От этих привычных мыслей его отвлек вид гаишника. Его обычно безмятежное, сытое, лунообразное лицо было хмурым, а руки непривычно терзали дешевую шариковую ручку, то развинчивая ее, то свинчивая вновь. Он был явно не в своей тарелке. Нервничает и часто поглядывает на полковника, как бы прося обратить на него внимание и побыстрее дать возможность сказать слова, которые просто рвутся наружу.

— Хорошо, продумайте план мероприятий и доложите мне завтра утром, — остановил он начальника криминальной милиции, любителя говорить подолгу. — Что у нас на дорогах?

Гаишник как будто испугался. Замер, глядя на него неподвижным взглядом затравленного зверя. На самом деле это должно было выглядеть как трагическая пауза, но актерского мастерства этому рано располневшему человеку явно недоставало.

— Сегодня, несколько часов назад, при исполнении служебных обязанностей убит наш сотрудник. Старший лейтенант Поярков.
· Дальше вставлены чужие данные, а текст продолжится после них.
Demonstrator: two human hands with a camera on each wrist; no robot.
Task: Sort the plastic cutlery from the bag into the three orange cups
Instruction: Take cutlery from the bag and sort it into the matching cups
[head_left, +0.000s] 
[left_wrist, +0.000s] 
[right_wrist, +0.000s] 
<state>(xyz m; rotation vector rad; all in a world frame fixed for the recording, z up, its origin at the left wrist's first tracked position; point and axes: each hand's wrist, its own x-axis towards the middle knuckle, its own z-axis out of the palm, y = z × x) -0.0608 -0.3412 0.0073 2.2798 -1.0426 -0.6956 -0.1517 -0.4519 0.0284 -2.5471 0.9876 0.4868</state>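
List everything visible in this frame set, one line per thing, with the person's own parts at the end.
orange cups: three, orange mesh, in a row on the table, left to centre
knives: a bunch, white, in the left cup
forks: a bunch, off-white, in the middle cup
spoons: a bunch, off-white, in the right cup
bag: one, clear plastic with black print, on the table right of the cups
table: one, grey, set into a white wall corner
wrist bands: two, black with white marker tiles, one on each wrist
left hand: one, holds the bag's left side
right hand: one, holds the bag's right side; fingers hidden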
Его тело нашли, — он посмотрел на часы, — сорок пять минут назад.

По кабинету прошелестел шумок, составленный из вздохов, негромких восклицаний и коротких слов. Убийство милиционера всегда ЧП. Каждый руководитель, если он, конечно, нормален, остро воспринимает подобные известия. И каждый считает своим долгом найти преступника, посягнувшего на самое святое — жизнь государева слуги, представителя власти, ее самое яркое воплощение, гаранта порядка и спокойствия. Не зря закон относит это к самым тяжким преступлениям.

— Та-ак, — напряженным голосом проговорил Шевченко, обводя присутствующих тяжелым взглядом. — Дальше.
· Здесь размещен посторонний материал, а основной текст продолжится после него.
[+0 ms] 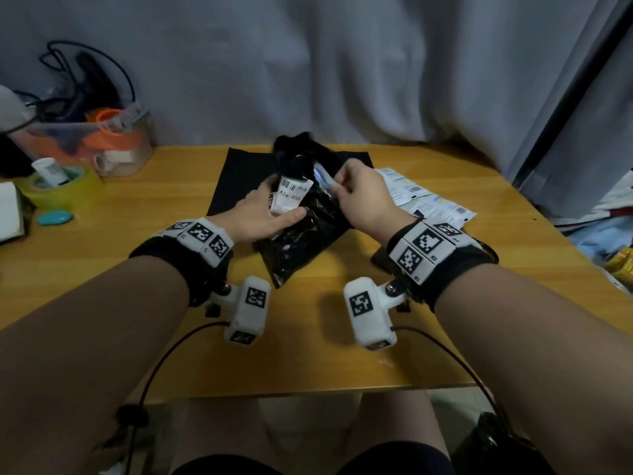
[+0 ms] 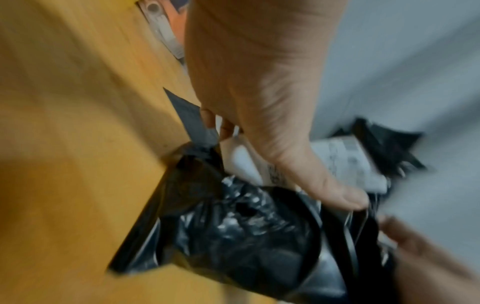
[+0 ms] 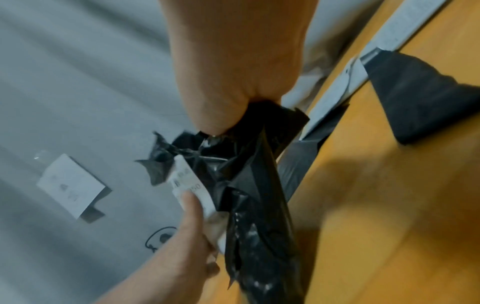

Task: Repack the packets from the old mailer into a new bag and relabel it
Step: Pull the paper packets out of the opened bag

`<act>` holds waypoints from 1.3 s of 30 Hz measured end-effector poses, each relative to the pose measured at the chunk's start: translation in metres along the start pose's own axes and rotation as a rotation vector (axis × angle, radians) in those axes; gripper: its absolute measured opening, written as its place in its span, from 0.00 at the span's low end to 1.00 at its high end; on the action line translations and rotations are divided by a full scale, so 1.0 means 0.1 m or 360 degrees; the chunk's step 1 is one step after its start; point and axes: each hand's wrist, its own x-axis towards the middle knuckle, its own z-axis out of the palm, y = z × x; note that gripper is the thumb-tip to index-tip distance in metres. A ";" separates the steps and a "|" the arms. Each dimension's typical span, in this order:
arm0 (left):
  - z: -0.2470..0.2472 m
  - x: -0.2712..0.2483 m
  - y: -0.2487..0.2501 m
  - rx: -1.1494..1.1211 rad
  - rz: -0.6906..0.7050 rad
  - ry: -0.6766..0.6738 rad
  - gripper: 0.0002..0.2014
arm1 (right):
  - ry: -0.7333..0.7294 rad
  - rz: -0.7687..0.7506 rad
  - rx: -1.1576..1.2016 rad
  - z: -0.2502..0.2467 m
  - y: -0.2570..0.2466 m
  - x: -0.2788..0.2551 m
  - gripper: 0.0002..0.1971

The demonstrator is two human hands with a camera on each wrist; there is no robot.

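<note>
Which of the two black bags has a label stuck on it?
The crumpled glossy bag held in both hands carries the white label; the flat matte bag beneath it shows none.

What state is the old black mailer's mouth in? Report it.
Open: the old black mailer has a torn, ragged mouth, and the right hand pinches something pale blue there.

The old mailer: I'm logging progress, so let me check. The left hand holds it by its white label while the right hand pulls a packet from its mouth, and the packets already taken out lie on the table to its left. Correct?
Nearly. In the head view the removed packets lie on the table to the right of the old mailer, not left. The left hand does hold the label; the right hand pulls a packet.
</note>
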 end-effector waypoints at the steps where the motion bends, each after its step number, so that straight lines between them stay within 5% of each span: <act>1: -0.06 -0.02 0.01 0.0059 0.0040 -0.0036 0.58 | 0.0026 -0.0105 0.0023 -0.04 -0.01 -0.01 0.06; 4: -0.23 -0.02 0.06 -0.0138 0.0214 0.0094 0.57 | 0.0181 -0.0347 0.0188 -0.19 0.00 -0.04 0.08; 6: -0.29 -0.01 0.11 -0.0435 0.0063 0.0296 0.49 | 0.0313 -0.0345 0.0354 -0.27 0.03 -0.03 0.08; 9: -0.30 0.01 0.20 -0.0807 -0.0271 0.0200 0.40 | 0.0401 -0.0284 0.0628 -0.32 0.03 0.00 0.11; 12: -0.21 0.06 0.27 -0.1023 -0.0199 0.0495 0.22 | 0.0475 -0.0265 0.0722 -0.34 0.00 0.01 0.10; 20: -0.13 0.16 0.20 -0.0878 -0.0193 0.1120 0.17 | 0.0787 -0.0204 0.0560 -0.44 0.03 0.08 0.04; 27: -0.11 0.05 0.34 -0.0519 -0.0043 0.1173 0.18 | 0.0911 -0.0019 0.0572 -0.51 0.18 0.00 0.03; 31: -0.16 -0.01 0.06 -0.0398 -0.0113 0.1147 0.22 | 0.0940 0.0282 0.0876 -0.73 0.46 -0.09 0.03; 39: -0.04 -0.12 -0.26 -0.0485 -0.0187 0.0874 0.20 | 0.0955 0.0707 0.0947 -0.80 0.76 -0.10 0.03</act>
— Задержать преступника по горячим следам не удалось. Труп старшего лейтенанта обнаружен в лесу, в легковой машине, которая, судя по всему, незадолго до этого была угнана.

— Угонщики… Значит, так. Поднять дела по всем известным угонщикам. По всем! И каждого досконально проверить. До-ско-наль-но! — по слогам повторил Шевченко. — Перетрясти всю агентуру. Залетные, перекрасившиеся, способные на такое по пьяни… Пускай участковые подключатся.
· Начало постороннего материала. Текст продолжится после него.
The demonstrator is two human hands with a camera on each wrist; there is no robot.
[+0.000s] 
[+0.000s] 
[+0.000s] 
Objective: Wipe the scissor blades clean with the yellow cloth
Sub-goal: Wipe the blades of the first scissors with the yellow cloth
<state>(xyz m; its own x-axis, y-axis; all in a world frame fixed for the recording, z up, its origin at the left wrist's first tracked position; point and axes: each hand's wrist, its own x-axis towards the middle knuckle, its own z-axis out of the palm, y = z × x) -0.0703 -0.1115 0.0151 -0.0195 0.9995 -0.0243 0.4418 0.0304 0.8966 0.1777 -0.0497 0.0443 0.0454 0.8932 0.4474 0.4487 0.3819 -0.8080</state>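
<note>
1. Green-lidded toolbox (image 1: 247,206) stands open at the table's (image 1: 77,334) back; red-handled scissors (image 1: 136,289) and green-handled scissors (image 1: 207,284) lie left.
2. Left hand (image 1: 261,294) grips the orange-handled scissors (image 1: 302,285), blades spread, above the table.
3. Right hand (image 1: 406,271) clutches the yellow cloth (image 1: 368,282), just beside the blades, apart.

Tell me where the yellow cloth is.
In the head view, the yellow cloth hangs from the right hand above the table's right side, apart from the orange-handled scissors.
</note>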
— Сделаем… Прошерстим… — раздались разрозненные голоса.

— Это что такое! — все больше расходился Шевченко. Он на самом деле чувствовал себя оскорбленным. — До каких пор мы будем терять наших сотрудников?! Уголовному розыску активно подключиться. Экспертизы — в первую очередь. Всех поднять на ноги. Всех, без исключения.

Тут же, прямо в его кабинете, началось заинтересованное обсуждение розыска. Его подчиненным явно импонировало, что он так быстро и резко отреагировал на смерть сослуживца, пусть даже младше всех присутствующих по званию. А может быть, даже и лучше, что младше. Смерть, она всех уравнивает. И на ней, как на экране самого точного прибора, высвечиваются отношения между людьми, между сослуживцами. Между соратниками. И то, что руководитель сразу запустил всю машину чрезвычайного розыска, дал распоряжения о достойных похоронах и не забыл о семье старлея, которая еще ничего не знала и ждала кормильца домой, говорило в его пользу. И еще о том, что в случае чего — не дай Бог, как говорится, но все же, — не будет обойден вниманием никто, от здесь присутствующих до самого распоследнего сержанта. Это значит, что они — одна команда, почти семья, где каждый заботится о каждом. И такое единение вызывает естественный энтузиазм.